Return all the lines below, exactly as they read.

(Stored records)
---
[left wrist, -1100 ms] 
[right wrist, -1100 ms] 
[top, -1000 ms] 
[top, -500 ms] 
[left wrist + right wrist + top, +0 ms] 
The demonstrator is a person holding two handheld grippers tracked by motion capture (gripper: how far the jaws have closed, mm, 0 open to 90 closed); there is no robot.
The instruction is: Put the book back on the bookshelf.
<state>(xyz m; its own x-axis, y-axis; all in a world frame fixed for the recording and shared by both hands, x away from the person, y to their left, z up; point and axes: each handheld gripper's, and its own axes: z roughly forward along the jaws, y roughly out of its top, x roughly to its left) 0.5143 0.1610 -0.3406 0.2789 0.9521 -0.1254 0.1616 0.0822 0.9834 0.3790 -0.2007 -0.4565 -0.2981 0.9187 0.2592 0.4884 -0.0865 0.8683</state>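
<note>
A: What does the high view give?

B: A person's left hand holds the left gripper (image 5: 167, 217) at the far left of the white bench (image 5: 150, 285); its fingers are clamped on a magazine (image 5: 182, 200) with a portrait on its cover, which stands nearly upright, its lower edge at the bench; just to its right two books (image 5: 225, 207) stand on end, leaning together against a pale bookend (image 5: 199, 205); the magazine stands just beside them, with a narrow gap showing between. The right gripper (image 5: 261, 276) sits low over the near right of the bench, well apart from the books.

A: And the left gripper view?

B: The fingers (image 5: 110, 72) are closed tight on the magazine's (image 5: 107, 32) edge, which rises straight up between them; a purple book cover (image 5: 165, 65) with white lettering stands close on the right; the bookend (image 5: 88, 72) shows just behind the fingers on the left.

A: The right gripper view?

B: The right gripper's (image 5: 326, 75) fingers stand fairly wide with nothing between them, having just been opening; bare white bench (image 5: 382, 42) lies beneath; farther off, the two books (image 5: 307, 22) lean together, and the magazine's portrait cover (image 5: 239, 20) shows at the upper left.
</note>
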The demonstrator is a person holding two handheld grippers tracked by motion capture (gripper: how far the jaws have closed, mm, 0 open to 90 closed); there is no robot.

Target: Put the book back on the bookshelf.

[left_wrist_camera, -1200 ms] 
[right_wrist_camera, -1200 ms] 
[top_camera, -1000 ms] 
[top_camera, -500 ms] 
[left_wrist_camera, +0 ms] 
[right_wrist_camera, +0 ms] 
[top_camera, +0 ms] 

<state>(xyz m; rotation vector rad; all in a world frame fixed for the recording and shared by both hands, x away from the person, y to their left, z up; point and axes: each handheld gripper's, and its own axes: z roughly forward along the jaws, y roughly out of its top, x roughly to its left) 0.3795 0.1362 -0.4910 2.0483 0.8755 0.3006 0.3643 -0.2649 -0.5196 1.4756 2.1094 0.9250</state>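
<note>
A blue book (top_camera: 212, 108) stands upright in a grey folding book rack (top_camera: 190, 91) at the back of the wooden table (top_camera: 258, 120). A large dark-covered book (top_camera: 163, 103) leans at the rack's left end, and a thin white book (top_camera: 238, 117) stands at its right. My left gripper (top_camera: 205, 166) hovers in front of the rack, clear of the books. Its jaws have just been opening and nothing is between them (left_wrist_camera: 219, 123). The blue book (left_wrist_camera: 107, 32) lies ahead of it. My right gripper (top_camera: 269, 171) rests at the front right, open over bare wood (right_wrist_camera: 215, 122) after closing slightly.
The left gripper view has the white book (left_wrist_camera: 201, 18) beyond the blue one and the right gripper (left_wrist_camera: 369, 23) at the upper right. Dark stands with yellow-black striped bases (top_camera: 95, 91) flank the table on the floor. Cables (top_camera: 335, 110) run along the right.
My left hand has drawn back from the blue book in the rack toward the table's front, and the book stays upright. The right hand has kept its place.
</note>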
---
TASK RESPONSE
[left wrist, -1100 ms] 
[right wrist, -1100 ms] 
[top, -1000 ms] 
[top, -500 ms] 
[left wrist + right wrist + top, +0 ms] 
The demonstrator is a person holding two handheld grippers tracked by motion capture (gripper: how far the jaws have closed, mm, 0 open to 90 closed); there is no robot.
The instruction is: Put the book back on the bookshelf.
<state>(xyz m; its own x-axis, y-axis; all in a world frame fixed for the recording and shared by both hands, x away from the person, y to their left, z up; point and axes: each handheld gripper's, and its own axes: z roughly forward along the jaws, y roughly out of its top, x roughly to its left) 0.5143 0.1610 -0.3406 0.2789 0.9521 -0.1254 0.1616 0.0822 0.9834 0.3790 -0.2007 -0.4565 -0.2981 0.9187 0.2592 0.4884 -0.0865 0.8683</state>
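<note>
A: What does the high view give?

B: A person's left hand holds the left gripper (image 5: 167, 217) at the far left of the white bench (image 5: 150, 285); its fingers are clamped on a magazine (image 5: 182, 200) with a portrait on its cover, which stands nearly upright, its lower edge at the bench; just to its right two books (image 5: 225, 207) stand on end, leaning together against a pale bookend (image 5: 199, 205); the magazine stands just beside them, with a narrow gap showing between. The right gripper (image 5: 261, 276) sits low over the near right of the bench, well apart from the books.

A: And the left gripper view?

B: The fingers (image 5: 110, 72) are closed tight on the magazine's (image 5: 107, 32) edge, which rises straight up between them; a purple book cover (image 5: 165, 65) with white lettering stands close on the right; the bookend (image 5: 88, 72) shows just behind the fingers on the left.

A: The right gripper view?

B: The right gripper's (image 5: 326, 75) fingers stand fairly wide with nothing between them, having just been opening; bare white bench (image 5: 382, 42) lies beneath; farther off, the two books (image 5: 307, 22) lean together, and the magazine's portrait cover (image 5: 239, 20) shows at the upper left.
</note>
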The demonstrator is a person holding two handheld grippers tracked by motion capture (gripper: how far the jaws have closed, mm, 0 open to 90 closed); there is no robot.

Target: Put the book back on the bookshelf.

[left_wrist_camera, -1200 ms] 
[right_wrist_camera, -1200 ms] 
[top_camera, -1000 ms] 
[top_camera, -500 ms] 
[left_wrist_camera, +0 ms] 
[right_wrist_camera, +0 ms] 
[top_camera, +0 ms] 

<state>(xyz m; rotation vector rad; all in a world frame fixed for the recording and shared by both hands, x away from the person, y to their left, z up; point and axes: each handheld gripper's, and its own axes: z roughly forward along the jaws, y roughly out of its top, x roughly to its left) 0.3795 0.1362 -0.4910 2.0483 0.8755 0.3006 0.3643 -0.2649 -0.5196 1.4756 2.1094 0.9250</state>
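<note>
A blue book (top_camera: 212, 108) stands upright in a grey folding book rack (top_camera: 190, 91) at the back of the wooden table (top_camera: 258, 120). A large dark-covered book (top_camera: 163, 103) leans at the rack's left end, and a thin white book (top_camera: 238, 117) stands at its right. My left gripper (top_camera: 205, 166) hovers in front of the rack, clear of the books. Its jaws have just been opening and nothing is between them (left_wrist_camera: 219, 123). The blue book (left_wrist_camera: 107, 32) lies ahead of it. My right gripper (top_camera: 269, 171) rests at the front right, open over bare wood (right_wrist_camera: 215, 122) after closing slightly.
The left gripper view has the white book (left_wrist_camera: 201, 18) beyond the blue one and the right gripper (left_wrist_camera: 369, 23) at the upper right. Dark stands with yellow-black striped bases (top_camera: 95, 91) flank the table on the floor. Cables (top_camera: 335, 110) run along the right.
My left hand has drawn back from the blue book in the rack toward the table's front, and the book stays upright. The right hand has kept its place.
</note>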

No further output is expected for this exercise.